Just as depressing as the violence in Iraq is the indifference to it abroad. Americans and Europeans who have never lifted a finger to defend their own right to vote seem not to care that Iraqis are dying for the right to choose their own leaders.
Why do so few people feel even a tremor of indignation when they see poll workers gunned down? Why isn't there a trickle of applause in the press for the more than 6,000 Iraqis actually standing for political office at the risk of their lives?
Explaining this morose silence requires understanding how support for Iraqi democracy has become the casualty of the corrosive bitterness that still surrounds the initial decision to go to war. Establishing free institutions in Iraq was the best reason to support the war - now it is the only reason - and for that very reason democracy there has ceased to be a respectable cause.
The Bush administration has managed the nearly impossible: to turn democracy into a disreputable slogan.
Ignatieff gets most of it right, but misses on his conclusion. It wasn't the Bush administration which turned democracy into a "disreputable slogan", it was the rest of the world which did so. The rest of the world which sits idly by and criticizes while Iraqis struggle toward democracy. The rest of the world which is satisfied to talk the talk of democracy but have never, ever really been about walking the walk. The rest of the world which did nothing to help make an actuality that which the finger stained in purple ink symbolizes.

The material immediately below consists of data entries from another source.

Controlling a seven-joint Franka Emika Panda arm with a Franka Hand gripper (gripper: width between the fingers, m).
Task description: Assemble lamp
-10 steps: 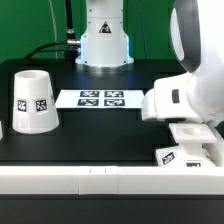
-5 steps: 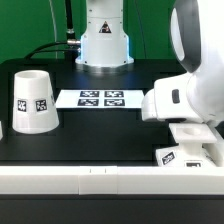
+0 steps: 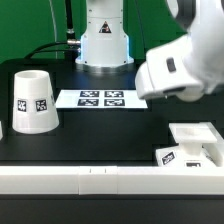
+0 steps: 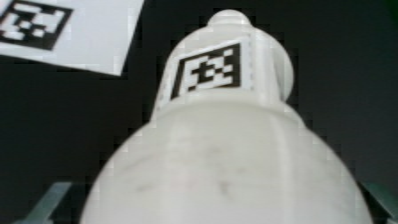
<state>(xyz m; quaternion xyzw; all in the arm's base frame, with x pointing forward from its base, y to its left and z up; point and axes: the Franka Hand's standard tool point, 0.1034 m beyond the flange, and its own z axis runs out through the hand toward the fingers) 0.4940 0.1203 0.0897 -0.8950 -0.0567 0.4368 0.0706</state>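
Note:
The white bulb (image 4: 214, 130) fills the wrist view, with a square tag on its narrow neck; its wide body runs back between my jaws. My gripper (image 4: 214, 214) is shut on it, and only dark finger edges (image 4: 50, 205) show beside it. In the exterior view the arm's white hand (image 3: 170, 68) hangs above the table's right half and hides the gripper and bulb. The tapered shade (image 3: 32, 100) stands mouth down at the exterior view's left. The square stepped base (image 3: 190, 146) lies at the front right.
The marker board (image 3: 100, 98) lies flat at the table's middle back; its corner shows in the wrist view (image 4: 63, 35). The robot's pedestal (image 3: 104, 40) stands behind it. A white rail (image 3: 100, 180) runs along the table's front edge.
The arm's hand has risen and moved toward the exterior view's left, away from the base, which now shows uncovered. The shade and the base have not moved.

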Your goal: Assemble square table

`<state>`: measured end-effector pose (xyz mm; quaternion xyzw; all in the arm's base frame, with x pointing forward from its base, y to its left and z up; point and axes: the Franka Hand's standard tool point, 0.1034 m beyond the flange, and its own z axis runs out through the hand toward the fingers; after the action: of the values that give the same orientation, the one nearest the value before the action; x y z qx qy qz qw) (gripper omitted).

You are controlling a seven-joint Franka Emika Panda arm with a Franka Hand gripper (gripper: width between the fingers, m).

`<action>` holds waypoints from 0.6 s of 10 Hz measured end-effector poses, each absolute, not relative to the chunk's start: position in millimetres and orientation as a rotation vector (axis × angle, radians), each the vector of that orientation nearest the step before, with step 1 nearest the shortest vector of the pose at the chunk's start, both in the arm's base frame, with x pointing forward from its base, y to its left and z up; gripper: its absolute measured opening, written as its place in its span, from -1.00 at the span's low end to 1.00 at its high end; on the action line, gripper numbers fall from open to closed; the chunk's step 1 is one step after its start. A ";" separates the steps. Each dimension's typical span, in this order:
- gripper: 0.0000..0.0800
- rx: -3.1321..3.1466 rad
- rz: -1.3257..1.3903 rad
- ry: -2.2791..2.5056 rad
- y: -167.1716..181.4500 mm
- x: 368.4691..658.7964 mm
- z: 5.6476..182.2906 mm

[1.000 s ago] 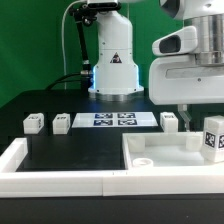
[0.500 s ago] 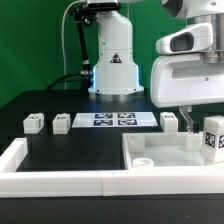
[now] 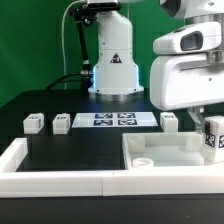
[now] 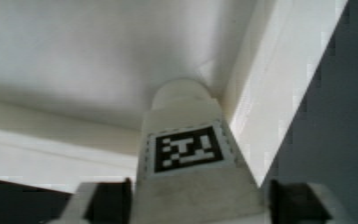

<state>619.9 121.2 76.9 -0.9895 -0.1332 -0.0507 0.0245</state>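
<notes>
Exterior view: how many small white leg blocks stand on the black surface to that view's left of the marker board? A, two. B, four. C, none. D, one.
A: the outer leg block and the inner leg block stand on the exterior view's left of the marker board.

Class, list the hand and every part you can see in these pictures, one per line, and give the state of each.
Hand: straddling the tagged leg; whether it grips cannot be told.
Tagged leg: upright, between the fingers.
Tabletop slab: lying flat on the table.
Other legs: loose on the table, untouched.
Marker board: flat on the table.
</notes>
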 end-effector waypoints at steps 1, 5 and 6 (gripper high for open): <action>-0.28 -3.062 -0.157 -0.410 120.1 620.0 76.6; -0.27 -3.066 -0.154 -0.333 119.6 620.0 76.4; -0.27 -3.066 -0.149 -0.164 118.6 620.2 76.2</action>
<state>620.2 118.6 76.2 -0.9968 -0.0535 -0.0484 0.0336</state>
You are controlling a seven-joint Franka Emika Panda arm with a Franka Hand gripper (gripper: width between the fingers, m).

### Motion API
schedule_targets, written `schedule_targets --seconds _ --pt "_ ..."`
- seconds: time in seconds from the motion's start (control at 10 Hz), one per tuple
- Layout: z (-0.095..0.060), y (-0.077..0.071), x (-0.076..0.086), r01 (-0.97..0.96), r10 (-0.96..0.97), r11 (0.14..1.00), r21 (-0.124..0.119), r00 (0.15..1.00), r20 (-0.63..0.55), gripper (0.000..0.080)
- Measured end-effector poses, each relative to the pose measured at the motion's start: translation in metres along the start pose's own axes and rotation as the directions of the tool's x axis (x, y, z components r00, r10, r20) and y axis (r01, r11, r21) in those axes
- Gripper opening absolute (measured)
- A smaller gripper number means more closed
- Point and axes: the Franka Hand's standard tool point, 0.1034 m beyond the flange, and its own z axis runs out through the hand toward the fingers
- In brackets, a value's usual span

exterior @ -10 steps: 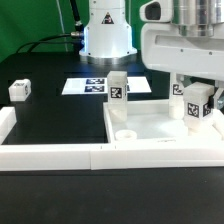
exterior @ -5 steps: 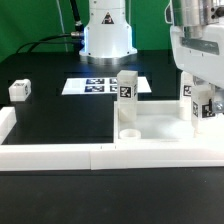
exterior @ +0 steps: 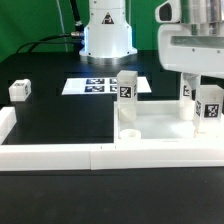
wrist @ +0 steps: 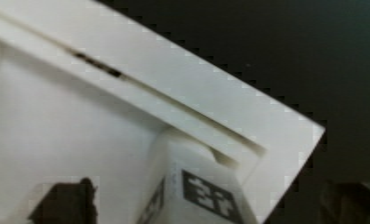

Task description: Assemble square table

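Gripper (exterior: 204,78) jaws stand wide, clear of the leg (exterior: 209,106), which stands upright directly beneath them in the tabletop (exterior: 150,128) corner. Recommended: retract straight upward, since sideways motion risks tipping the leg.

My exterior view is bright and evenly lit from above. The white plastic square tray-like tabletop (exterior: 165,122) almost washes out, with only soft grey shadows along the inside of its raised rim. The matte black table surface (exterior: 60,115) stays deep and dark. The picture is coarse. My wrist view is heavily blurred: the rim smears, and the tag on the small white leg (wrist: 208,192) barely reads.
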Motion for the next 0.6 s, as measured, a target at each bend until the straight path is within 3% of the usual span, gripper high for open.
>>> schedule_targets --seconds 0.2,0.3,0.5,0.6 --pt "0.0 0.001 0.001 0.186 -0.186 0.983 -0.001 0.983 -0.001 0.0649" --pt "-0.003 0.001 0.007 0.457 -0.458 0.889 -0.034 0.889 -0.017 0.0649" --pt "-0.003 0.0 0.013 0.69 -0.692 0.722 -0.048 0.721 -0.043 0.0649" --pt "-0.003 -0.001 0.012 0.647 -0.649 0.761 -0.043 0.76 -0.044 0.0649"
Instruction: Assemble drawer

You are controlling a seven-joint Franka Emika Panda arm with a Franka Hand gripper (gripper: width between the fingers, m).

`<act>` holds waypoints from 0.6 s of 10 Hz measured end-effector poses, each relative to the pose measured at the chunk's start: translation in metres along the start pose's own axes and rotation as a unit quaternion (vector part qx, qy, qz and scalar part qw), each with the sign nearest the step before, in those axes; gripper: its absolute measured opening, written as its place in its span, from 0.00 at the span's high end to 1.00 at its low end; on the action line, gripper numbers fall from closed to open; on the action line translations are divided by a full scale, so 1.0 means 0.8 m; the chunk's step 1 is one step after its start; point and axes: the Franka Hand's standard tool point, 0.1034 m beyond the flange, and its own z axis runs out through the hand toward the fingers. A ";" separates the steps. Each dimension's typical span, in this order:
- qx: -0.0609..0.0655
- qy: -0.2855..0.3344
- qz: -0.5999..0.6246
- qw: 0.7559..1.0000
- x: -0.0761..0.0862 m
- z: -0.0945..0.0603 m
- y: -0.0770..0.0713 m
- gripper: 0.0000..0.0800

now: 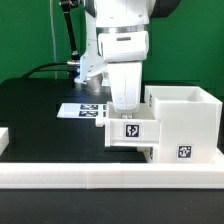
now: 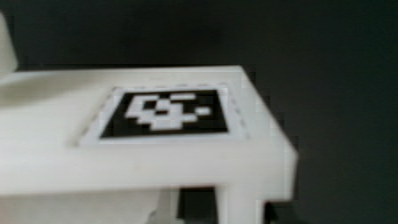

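Observation:
A small white box tray [image 1: 131,134] with a black-and-white tag on its front stands right against the side of the large hollow white casing [image 1: 186,118] that faces the exterior view's left. My gripper [image 1: 125,110] has come straight down onto the tray's top edge and looks shut on its wall; the fingertips are hidden behind the tray. In the wrist view the tray's tagged face [image 2: 169,110] fills the frame from very close. Only one tray is in view.
The marker board [image 1: 82,109] lies flat on the black table behind the tray. A long low white bar [image 1: 100,179] runs along the table's front edge, and a short one [image 1: 4,139] is at the exterior view's left. A cable [image 1: 45,70] lies at the back.

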 end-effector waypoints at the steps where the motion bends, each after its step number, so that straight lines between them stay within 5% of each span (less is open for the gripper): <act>1: 0.000 0.000 -0.001 1.000 0.000 0.000 0.000 0.95; 6: -0.008 -0.001 -0.004 1.000 0.001 0.000 -0.003 0.95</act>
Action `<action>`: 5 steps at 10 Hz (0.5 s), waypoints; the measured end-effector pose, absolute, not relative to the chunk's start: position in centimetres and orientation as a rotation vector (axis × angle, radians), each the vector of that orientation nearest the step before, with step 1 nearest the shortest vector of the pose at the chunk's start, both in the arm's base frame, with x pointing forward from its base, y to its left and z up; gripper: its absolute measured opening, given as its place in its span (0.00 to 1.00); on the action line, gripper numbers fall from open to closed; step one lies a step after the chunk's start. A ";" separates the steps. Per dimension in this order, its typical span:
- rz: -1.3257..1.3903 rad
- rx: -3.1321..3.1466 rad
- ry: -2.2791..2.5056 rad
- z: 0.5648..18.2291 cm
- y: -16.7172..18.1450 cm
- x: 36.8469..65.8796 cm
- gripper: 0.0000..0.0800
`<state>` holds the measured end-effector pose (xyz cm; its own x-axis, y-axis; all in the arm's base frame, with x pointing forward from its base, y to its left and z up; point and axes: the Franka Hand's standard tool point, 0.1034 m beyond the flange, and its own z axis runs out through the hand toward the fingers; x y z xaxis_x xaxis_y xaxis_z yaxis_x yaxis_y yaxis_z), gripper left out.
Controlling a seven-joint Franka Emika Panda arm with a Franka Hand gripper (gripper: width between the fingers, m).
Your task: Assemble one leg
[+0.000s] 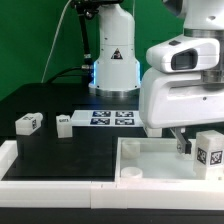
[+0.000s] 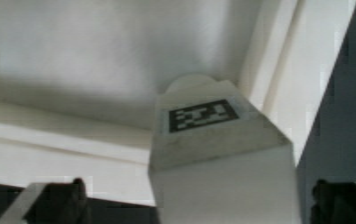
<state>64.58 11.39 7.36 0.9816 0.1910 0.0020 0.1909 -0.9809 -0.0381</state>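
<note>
1. I have the leg (image 2: 207, 150) in the pincer (image 1: 192, 146); in the wrist view it stands between the two dark fingers (image 2: 50, 200), tag facing the camera, so I read the pincer as clenched on it

2. In the exterior view the leg (image 1: 210, 150) hangs at that view's right, over the tray (image 1: 150, 165), close to the tray's wall. I cannot tell whether its lower end touches the tray floor or sits just above it

3. The corner socket (image 1: 131, 179) I can see is toward the exterior view's left of the held leg, not under it. If I lower here, I judge the leg would meet flat floor or rim rather than a socket, and it could tilt in the grip

4. The wrist view shows the tray wall very near the leg. A sideways move at this height might scrape the wall and twist the leg between the fingers

5. The hold looks to be on the leg's lower sides only; a hard push could make it slip

6. Two spare legs (image 1: 27, 122) lie on the bench (image 1: 60, 150) well apart from the tray, near the marker board (image 1: 113, 118), so they are out of harm's way
</note>
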 end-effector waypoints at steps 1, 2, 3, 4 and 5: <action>0.003 -3.092 -0.269 7.4 11.4 64.6 0.47; 0.003 -3.092 -0.268 7.4 11.3 64.6 0.47; 0.005 -3.094 -0.216 7.3 11.4 64.6 0.36; 0.009 -3.101 -0.020 7.3 11.3 64.6 0.36; 0.014 -3.096 0.203 7.3 11.4 64.6 0.36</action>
<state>64.58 11.35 7.31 0.9914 -0.1307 -0.0115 -0.1310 -0.9906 -0.0382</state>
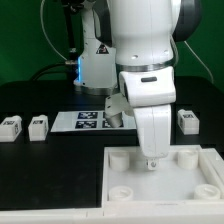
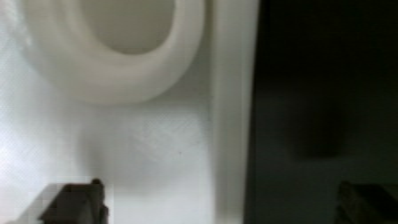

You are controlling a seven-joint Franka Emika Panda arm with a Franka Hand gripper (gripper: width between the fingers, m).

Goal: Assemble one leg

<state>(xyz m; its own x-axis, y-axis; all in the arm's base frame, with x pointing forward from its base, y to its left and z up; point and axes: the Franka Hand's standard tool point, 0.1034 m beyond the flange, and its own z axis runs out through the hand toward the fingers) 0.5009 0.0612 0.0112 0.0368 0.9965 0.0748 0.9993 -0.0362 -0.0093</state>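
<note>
Here, table: a black matte top that carries everything in view. In the wrist view it shows as a dark band beside the white tray.
Room: a green backdrop hangs behind the table, with dark poles and cables in front of it. A small blue light glows on the arm's base.
Gripper: points straight down, low over the far rim of the tray.
Fingers: spread wide, with only the tray's rim and a strip of table showing between them. I cannot tell whether the tips touch the tray.
Tray: large, white and square, lying flat below the fingers. A round corner socket lies close to them on the tray's side.
Leg: a small white block with a black-and-white tag. It stands on the table beyond the fingers, toward the exterior view's right, apart from the tray and not held.
Second leg and third leg: well apart from the fingers toward the exterior view's left, side by side on the table.
Marker board: flat on the table beyond the fingers, between them and those two legs, partly hidden by the arm.
</note>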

If democracy is a "disreputable slogan" now, its because most of the other democracies have acted in such a disreputable fashion by refusing to help Iraq become a free democratic state.
A reader over at Sullivan's blog suggested that we in the states wear blue ink on our fingers in solidarity - like wearing orange to support the people in the Ukrain. Good thought.
The author is correct when he observes that most of the socalled democracies did nothing. But thats why America is the city on the hill. America is remarkable now, before and forever. No other nation has done so much to spread freedom.